# [Work instructions]
Among the entries that follow, find the lines containing the string "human" and copy them.
= = = = =
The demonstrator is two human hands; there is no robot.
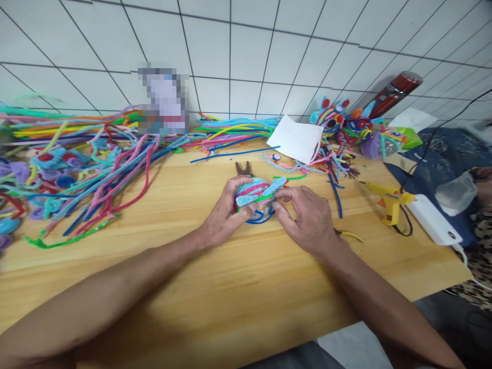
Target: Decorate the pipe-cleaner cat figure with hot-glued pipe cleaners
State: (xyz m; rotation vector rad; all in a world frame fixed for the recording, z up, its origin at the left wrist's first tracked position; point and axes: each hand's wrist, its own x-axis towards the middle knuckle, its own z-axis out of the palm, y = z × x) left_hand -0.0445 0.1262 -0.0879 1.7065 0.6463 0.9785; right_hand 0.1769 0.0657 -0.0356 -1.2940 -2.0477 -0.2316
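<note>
Between my hands is a pipe-cleaner craft piece [251, 189] in striped blue, pink and red, with light blue lobes at its sides. My left hand [226, 210] is closed around its left side, thumb underneath. The fingertips of my right hand [307, 215] pinch a green pipe cleaner [266, 198] that lies across the front of the piece. Just below, partly hidden by the fingers, shows a loop of blue pipe cleaner [258, 220]. Dark-jawed pliers [243, 168] lie right behind the piece, their handles hidden.
Loose pipe cleaners [115, 174] heap up on the left. White paper [295, 139] and finished colourful figures [334, 120] stand along the tiled wall. A yellow glue gun [390, 200] rests by a white power strip [434, 220] at right. A yellow-handled tool [351, 236] lies near my right wrist.
</note>
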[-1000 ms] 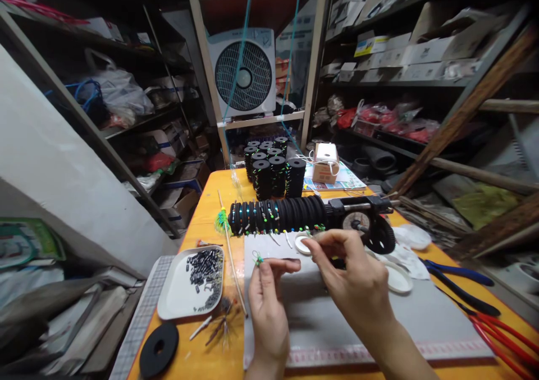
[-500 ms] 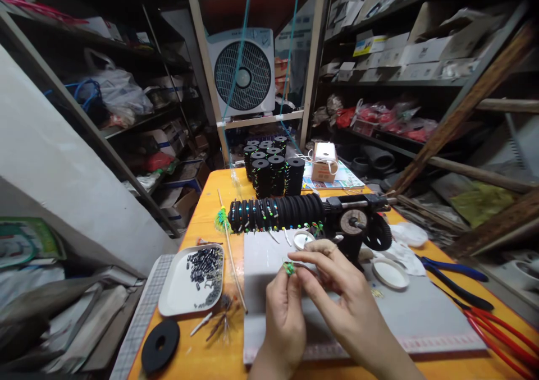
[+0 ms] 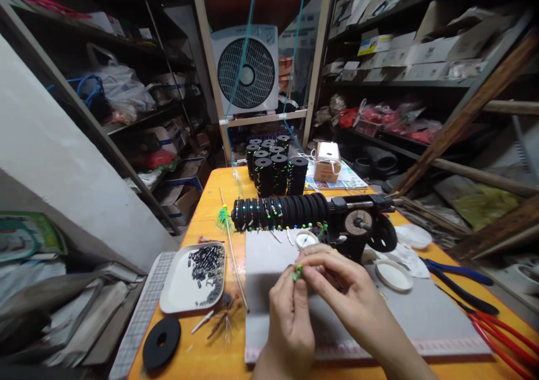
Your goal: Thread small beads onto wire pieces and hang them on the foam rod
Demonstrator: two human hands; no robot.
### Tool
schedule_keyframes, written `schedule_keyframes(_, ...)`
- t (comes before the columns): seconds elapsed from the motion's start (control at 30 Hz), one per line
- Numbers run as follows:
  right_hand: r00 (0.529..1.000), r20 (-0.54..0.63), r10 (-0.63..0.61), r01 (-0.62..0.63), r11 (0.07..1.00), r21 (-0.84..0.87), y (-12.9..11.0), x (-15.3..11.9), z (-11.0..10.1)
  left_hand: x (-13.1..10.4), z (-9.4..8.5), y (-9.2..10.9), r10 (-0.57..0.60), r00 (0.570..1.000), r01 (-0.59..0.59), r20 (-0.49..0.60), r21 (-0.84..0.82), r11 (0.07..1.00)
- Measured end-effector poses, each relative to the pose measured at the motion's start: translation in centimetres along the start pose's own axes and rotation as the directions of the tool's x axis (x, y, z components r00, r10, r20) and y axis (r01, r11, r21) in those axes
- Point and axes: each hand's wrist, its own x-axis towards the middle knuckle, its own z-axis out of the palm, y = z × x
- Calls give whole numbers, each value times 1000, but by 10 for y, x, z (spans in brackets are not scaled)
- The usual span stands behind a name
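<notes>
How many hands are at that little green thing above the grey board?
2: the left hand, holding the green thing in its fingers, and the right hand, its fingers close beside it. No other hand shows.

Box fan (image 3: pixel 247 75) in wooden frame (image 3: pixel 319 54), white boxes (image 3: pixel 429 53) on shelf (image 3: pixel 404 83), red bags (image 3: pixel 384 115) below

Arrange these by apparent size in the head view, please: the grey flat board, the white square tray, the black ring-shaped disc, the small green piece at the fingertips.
1. Grey flat board, although partly covered
2. White square tray
3. Black ring-shaped disc
4. Small green piece, clearly smallest
</notes>
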Motion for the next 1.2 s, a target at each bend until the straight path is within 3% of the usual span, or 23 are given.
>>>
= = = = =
# [The answer]
The demonstrator is two human hands; there is no robot.
Demonstrator: two human hands; no robot.

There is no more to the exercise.